Kadizade in his sermons "used the grand pupil of Aya Sofya to propagate a kind of fundamentalist ethic, a set of doctrinal positions intended to rid Islam of beliefs and practices that had accumulated since the era of the Prophet Muhammad’s Medina." Kadizade's sermons and his persuasive style of delivery permeated "new life into the centuries-old dialect between innovation and fundamental, "orthodox," Islam".
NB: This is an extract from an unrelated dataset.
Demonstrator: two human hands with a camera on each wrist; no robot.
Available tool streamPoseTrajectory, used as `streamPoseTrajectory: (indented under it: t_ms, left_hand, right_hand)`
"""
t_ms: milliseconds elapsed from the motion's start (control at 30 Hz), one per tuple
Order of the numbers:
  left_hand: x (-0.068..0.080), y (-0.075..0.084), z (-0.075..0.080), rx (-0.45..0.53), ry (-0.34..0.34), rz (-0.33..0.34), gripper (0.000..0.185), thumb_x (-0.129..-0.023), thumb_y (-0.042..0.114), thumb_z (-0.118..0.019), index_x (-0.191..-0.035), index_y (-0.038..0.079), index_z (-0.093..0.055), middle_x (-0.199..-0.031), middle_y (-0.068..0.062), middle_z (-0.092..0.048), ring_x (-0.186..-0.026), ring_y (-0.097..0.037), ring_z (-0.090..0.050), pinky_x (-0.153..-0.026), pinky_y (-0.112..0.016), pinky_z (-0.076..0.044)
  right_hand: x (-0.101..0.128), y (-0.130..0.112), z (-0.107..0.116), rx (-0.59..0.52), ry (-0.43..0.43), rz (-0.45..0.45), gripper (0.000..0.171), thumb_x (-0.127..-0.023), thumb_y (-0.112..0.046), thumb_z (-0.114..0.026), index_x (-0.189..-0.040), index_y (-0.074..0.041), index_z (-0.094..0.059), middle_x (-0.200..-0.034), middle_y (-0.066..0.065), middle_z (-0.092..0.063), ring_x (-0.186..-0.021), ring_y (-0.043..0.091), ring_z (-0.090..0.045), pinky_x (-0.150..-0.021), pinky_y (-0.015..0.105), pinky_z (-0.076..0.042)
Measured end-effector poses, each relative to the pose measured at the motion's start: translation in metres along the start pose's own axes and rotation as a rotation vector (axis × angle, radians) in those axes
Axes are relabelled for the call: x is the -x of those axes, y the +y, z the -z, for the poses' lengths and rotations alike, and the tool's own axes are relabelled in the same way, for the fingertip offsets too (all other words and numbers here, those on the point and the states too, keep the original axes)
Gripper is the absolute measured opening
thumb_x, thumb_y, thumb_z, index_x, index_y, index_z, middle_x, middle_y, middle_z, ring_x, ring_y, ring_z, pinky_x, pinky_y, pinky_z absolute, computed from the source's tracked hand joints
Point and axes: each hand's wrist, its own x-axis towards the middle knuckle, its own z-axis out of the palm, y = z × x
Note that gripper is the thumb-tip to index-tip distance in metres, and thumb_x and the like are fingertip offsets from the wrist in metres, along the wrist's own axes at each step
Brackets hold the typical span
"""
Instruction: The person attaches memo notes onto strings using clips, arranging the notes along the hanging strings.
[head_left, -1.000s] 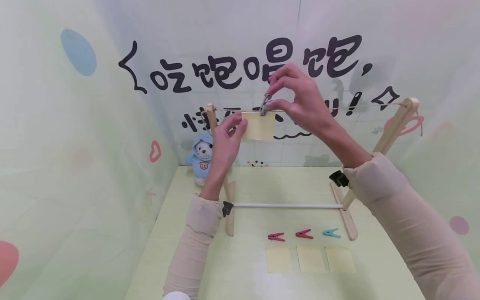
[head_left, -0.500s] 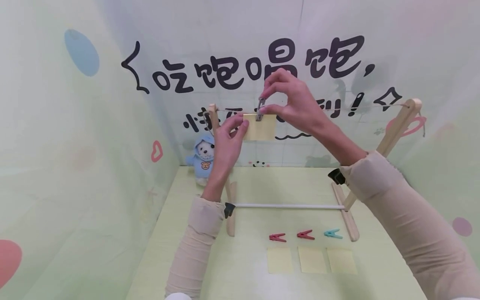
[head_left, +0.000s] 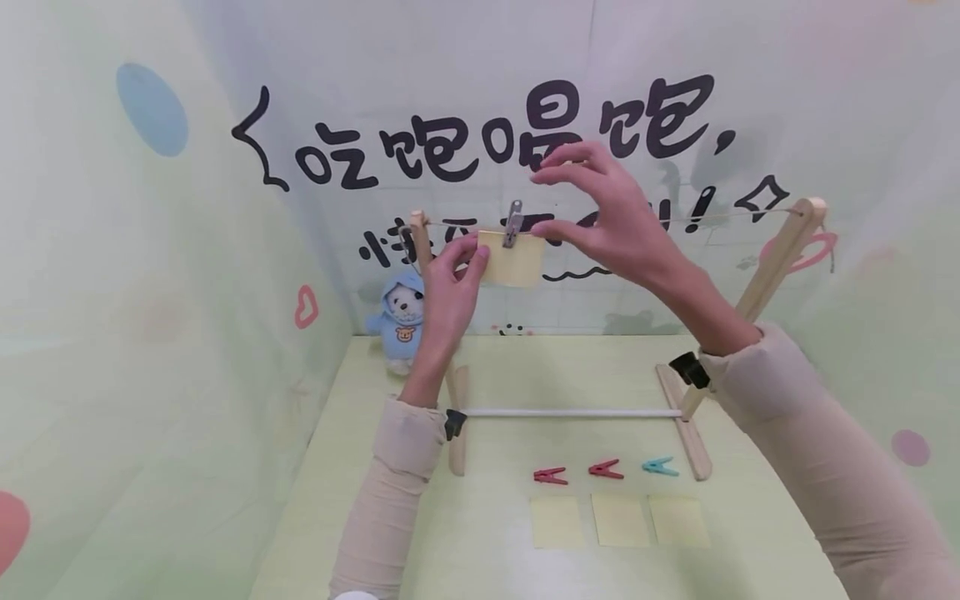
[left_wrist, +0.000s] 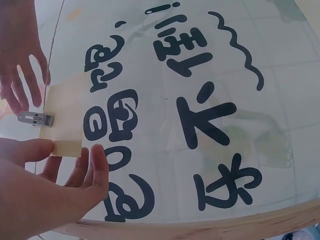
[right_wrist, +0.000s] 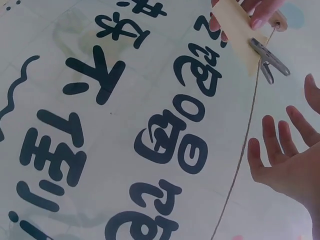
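Observation:
A grey clothespin (head_left: 513,223) stands upright on the top edge of a pale yellow paper note (head_left: 522,268), clipped at the string (right_wrist: 243,150). My left hand (head_left: 453,292) pinches the note's left edge between thumb and fingers, which the left wrist view also shows. Just right of the clothespin, my right hand (head_left: 618,212) is spread with thumb and fingers apart and nothing between them. In the right wrist view the clothespin's two handles stick out past the string, apart from the right hand's fingers.
The string spans a wooden frame, whose right post (head_left: 776,262) leans beside my right forearm. A white rod (head_left: 573,413) joins its feet. On the table lie two red clothespins (head_left: 606,469), a teal clothespin (head_left: 661,467) and three notes (head_left: 620,521). A blue-hooded plush toy (head_left: 402,325) sits back left.
My right hand has brought the clothespin left and down onto the note's top edge, then let go and drawn back to the right. The left hand keeps its pinch on the note.

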Motion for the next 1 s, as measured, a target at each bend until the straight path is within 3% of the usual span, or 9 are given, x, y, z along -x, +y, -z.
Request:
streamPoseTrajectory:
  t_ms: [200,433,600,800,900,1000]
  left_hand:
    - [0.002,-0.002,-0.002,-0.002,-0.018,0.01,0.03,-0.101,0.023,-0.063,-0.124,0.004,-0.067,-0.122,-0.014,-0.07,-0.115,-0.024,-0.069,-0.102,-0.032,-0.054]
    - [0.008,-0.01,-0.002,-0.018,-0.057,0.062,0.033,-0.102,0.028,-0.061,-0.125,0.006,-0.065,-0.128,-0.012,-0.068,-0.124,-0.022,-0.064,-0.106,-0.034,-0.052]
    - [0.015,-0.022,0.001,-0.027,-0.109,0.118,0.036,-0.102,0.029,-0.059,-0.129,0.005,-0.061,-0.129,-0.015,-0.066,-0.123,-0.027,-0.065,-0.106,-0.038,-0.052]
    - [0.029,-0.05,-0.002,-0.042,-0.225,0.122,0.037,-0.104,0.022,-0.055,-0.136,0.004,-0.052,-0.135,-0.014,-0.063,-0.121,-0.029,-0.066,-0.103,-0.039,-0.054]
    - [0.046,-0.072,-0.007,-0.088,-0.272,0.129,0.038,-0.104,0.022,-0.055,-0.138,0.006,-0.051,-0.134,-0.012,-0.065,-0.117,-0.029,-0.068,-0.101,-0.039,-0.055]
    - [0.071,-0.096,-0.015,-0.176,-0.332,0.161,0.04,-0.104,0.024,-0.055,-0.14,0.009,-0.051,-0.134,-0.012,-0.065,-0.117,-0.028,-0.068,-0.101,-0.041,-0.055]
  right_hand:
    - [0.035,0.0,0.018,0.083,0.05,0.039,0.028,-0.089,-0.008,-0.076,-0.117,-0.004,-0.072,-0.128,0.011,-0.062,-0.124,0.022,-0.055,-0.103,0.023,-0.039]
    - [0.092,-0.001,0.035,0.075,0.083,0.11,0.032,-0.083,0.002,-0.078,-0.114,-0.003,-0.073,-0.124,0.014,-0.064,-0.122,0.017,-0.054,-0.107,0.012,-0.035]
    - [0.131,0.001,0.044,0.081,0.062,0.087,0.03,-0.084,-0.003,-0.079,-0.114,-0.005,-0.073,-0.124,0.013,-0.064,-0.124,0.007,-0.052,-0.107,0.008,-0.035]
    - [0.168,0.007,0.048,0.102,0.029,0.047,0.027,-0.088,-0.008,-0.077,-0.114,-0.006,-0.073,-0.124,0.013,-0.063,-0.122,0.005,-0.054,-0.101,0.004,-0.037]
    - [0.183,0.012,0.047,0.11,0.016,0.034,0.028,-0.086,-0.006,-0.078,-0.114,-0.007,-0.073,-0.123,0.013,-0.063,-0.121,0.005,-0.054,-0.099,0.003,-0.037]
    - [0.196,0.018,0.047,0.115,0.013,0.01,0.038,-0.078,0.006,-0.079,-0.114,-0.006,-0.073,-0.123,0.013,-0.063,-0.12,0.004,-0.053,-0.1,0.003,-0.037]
In addition, the Kadızadeli movement specified precise Quran sanctions against wine and had sermons paying attention to a variety of controversies that had progressed during the Prophet Muhammad era. The Kadizadelis took the negative pose and argued that the "issues typified the contagion of Sufi-inspired error." Moreover, with respect to religious obligations, the Kadızadelis asserted that every single believer was obligated to comply with the Koran's law sanctioning to "enjoin right and forbid wrong." Besides, the Kadizadelis contended that those who rejected to abandon such innovations were "heretics who must reaffirm their faith or be punished." According to the Sufi spokesmen, and others opposed to the Kadızadeli movement, “Kadızadeli-labeled "innovation" was either not canonically forbidden or had flourished for centuries within the community and thus stood validated by the principle of consensus.”
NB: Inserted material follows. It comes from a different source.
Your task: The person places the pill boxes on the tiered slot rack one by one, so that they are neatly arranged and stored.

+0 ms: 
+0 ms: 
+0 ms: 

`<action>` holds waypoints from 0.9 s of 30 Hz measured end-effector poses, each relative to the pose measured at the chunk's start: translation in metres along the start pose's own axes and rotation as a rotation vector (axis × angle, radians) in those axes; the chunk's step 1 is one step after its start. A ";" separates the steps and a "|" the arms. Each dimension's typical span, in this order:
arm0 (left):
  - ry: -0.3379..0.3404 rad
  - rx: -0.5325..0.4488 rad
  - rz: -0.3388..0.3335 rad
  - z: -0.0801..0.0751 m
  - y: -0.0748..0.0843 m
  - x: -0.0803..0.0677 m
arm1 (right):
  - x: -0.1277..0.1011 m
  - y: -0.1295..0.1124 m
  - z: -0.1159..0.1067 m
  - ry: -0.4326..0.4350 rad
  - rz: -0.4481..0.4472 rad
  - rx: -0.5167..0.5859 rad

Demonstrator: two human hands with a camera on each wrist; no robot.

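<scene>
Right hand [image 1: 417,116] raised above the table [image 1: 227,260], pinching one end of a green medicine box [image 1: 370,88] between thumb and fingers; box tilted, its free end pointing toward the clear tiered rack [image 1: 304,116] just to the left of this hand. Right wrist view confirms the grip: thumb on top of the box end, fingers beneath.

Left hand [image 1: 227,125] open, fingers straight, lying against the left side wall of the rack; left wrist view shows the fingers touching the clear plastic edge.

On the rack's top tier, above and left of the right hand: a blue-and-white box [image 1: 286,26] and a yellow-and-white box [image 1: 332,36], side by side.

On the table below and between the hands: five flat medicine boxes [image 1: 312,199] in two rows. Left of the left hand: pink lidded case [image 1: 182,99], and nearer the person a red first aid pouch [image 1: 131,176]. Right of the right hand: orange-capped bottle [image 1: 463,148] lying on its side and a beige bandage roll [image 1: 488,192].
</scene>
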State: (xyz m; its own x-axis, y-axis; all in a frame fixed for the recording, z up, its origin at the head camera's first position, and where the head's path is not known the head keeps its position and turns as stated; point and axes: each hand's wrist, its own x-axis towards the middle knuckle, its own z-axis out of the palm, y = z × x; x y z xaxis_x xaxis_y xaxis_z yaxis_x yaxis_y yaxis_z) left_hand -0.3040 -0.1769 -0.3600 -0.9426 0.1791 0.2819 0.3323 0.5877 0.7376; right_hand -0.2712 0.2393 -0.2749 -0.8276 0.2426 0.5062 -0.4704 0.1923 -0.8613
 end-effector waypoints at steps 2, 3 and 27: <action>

=== Kadızadeli criticisms ===
According to Mustapha Sheikh, under the leadership of Uṣṭūwanī, attacks on un-Islamic behaviour were not left to the authorities. One preacher (Al-Aqḥiṣāri) urged his followers to physically remove from the pulpit any preacher whose sermon is "not conforming the Quran and Sunnah." As the movement progressed, activists became "increasingly violent" and Kadızadelis were known to enter "mosques, tekkes and coffeehouses in order to mete out punishments to those contravening their version of orthodoxy." In the writings of the members of the Kadizadeli movement, they subjected this issue of Bid'ah (heresy) through strict investigation in accordance with the Qur'an and Hadith. They criticized the Sufis methodologies which lacking any reference to those traditional sources.

The Kadızadelis protested against Ottoman expenditures, especially military expenditures, which they felt were financially and morally bankrupting the society itself. The Kadızadelis argued that substances such as "coffee, tobacco, opium, and other drugs" must be denounced. Moreover, practices such as "singing, chanting, musical accompaniment, dancing, whirling, and similar rhythmic movement in Sufi ceremonies for the "recollection" of God must also be banned. In addition, "other damning usages, according to Kadızadelis, included pilgrimages to the tombs of alleged saints; invocations of blessings upon the Prophet and his Companions upon each mention of their names; collective supererogatory prayers and rituals of post-patriarchal origins; the vilification of the Umayyad Caliph Yazid; the use of bribery among officeholders; and grasping hands and bowing down before social superiors". According to Kadızadelis, those who rejected to abandon such innovations were "heretics who must reaffirm their faith or be punished."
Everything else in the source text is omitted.